Pendiri Kelompok Tani Minta Kepastian Hukum
Pendiri Kelompok Tani Sumber Sari, Drs. Robert Aritonang, menyampaikan bahwa pihaknya telah beberapa kali melaporkan berbagai dugaan tindak pidana yang terjadi di kawasan tersebut, mulai dari dugaan pencurian tandan buah segar (TBS), pengancaman, penganiayaan, hingga pembakaran aset.
Ia berharap seluruh laporan dapat diproses secara profesional, objektif, dan menyeluruh sehingga memberikan kepastian hukum serta rasa keadilan bagi masyarakat.

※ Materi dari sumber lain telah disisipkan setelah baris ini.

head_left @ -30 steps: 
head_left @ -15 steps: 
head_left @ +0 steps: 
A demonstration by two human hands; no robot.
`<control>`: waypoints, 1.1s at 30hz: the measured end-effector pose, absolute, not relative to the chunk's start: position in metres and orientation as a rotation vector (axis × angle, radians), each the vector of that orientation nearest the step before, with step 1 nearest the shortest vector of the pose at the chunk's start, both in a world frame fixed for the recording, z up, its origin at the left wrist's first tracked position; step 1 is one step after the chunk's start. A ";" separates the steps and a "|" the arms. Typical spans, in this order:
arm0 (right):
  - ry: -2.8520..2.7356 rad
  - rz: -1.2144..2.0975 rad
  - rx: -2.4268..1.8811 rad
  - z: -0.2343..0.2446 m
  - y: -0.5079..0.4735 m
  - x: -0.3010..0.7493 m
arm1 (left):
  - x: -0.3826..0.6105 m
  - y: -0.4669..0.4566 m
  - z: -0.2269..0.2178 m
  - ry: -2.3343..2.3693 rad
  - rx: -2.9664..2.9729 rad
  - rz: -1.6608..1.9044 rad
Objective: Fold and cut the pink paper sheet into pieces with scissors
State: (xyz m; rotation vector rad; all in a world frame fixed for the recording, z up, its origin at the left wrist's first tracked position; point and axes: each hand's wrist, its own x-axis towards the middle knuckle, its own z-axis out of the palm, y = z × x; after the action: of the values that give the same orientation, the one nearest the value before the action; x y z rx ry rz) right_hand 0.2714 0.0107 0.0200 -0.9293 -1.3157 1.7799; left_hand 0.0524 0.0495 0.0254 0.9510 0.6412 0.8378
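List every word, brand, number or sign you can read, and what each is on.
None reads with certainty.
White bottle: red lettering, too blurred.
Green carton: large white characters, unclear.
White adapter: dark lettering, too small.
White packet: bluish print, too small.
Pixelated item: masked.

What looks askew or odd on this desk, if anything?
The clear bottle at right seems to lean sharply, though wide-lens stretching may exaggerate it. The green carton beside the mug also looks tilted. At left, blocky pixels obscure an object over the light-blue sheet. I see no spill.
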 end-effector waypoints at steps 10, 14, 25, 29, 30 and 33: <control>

Pihak korban berharap pemeriksaan TKP yang telah dilakukan menjadi awal percepatan penyidikan. Mereka meminta aparat penegak hukum segera menuntaskan proses penyelidikan, mengidentifikasi pihak-pihak yang diduga terlibat berdasarkan alat bukti yang sah, serta mengambil langkah hukum sesuai ketentuan peraturan perundang-undangan yang berlaku.
Kasus ini masih dalam tahap penyidikan. Hingga berita ini diterbitkan, belum ada keterangan resmi dari pihak kepolisian mengenai penetapan tersangka. WINews TV akan terus memantau perkembangan perkara ini dan menyajikan informasi secara berimbang sesuai fakta yang diperoleh.